- _ACTIVITY_: Include in the output exactly the lines from the opening of the data through the line containing "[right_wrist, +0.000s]", and nothing more.

- _GIVEN MATERIAL_:
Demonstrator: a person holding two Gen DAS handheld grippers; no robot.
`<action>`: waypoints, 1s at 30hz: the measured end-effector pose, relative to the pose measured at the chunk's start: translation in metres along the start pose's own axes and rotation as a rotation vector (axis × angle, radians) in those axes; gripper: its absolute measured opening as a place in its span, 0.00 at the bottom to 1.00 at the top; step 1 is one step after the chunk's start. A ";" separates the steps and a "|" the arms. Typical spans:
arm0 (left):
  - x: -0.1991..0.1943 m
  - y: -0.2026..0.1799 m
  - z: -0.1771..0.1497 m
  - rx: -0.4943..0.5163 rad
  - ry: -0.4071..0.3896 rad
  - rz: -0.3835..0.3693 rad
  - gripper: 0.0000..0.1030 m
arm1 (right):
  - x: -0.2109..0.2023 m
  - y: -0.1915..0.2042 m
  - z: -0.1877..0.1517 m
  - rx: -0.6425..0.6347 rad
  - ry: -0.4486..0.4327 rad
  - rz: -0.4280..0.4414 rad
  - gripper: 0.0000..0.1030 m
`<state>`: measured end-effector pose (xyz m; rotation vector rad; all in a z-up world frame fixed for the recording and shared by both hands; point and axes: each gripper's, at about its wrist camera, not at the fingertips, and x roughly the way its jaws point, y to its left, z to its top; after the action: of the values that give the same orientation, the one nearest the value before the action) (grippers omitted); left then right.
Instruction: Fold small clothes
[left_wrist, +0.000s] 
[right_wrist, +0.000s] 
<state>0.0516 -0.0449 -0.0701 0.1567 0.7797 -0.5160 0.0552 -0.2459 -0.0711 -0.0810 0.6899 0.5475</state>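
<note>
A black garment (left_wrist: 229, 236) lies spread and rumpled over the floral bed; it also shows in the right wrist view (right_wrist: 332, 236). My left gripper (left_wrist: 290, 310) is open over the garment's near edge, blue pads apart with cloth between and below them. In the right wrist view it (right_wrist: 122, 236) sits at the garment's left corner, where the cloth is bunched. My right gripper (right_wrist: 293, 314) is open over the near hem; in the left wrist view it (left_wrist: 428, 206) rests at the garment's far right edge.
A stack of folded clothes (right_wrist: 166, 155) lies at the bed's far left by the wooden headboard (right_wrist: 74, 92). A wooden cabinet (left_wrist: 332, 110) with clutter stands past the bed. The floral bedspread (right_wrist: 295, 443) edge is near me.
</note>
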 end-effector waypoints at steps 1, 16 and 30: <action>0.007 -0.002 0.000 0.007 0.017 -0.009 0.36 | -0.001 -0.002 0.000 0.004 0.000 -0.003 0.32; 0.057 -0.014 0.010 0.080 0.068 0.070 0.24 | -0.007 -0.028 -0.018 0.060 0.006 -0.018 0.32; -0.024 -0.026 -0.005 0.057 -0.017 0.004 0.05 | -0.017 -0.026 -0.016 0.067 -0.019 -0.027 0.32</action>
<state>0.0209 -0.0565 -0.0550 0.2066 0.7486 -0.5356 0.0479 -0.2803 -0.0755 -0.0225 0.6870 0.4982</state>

- _RESPONSE BOX_:
Demonstrator: a person holding two Gen DAS handheld grippers; no robot.
`<action>`: waypoints, 1s at 30hz: the measured end-effector pose, relative to the pose measured at the chunk's start: translation in metres along the start pose's own axes and rotation as a rotation vector (axis × angle, radians) in those axes; gripper: its absolute measured opening as a place in its span, 0.00 at the bottom to 1.00 at the top; step 1 is one step after the chunk's start. A ";" separates the steps and a "|" the arms. Typical spans:
arm0 (left):
  - x: -0.1991..0.1943 m
  - y: -0.2026..0.1799 m
  - z: -0.1771..0.1497 m
  - rx: -0.4943..0.5163 rad
  - ry: -0.4071..0.3896 rad
  - rz: -0.3835..0.3693 rad
  - gripper: 0.0000..0.1030 m
arm1 (right):
  - x: -0.2109..0.2023 m
  - y: -0.1915..0.2042 m
  - z: -0.1877..0.1517 m
  - rx: -0.6425..0.6347 rad
  - ry: -0.4486..0.4327 rad
  - rz: -0.4280..0.4414 rad
  - gripper: 0.0000..0.1030 m
`<state>`: measured end-effector pose (xyz m; rotation vector rad; all in a z-up world frame fixed for the recording and shared by both hands; point and axes: each gripper's, at about its wrist camera, not at the fingertips, and x roughly the way its jaws point, y to its left, z to its top; after the action: of the values that give the same orientation, the one nearest the value before the action) (grippers omitted); left then right.
Instruction: Fold small clothes
[left_wrist, +0.000s] 
[right_wrist, +0.000s] 

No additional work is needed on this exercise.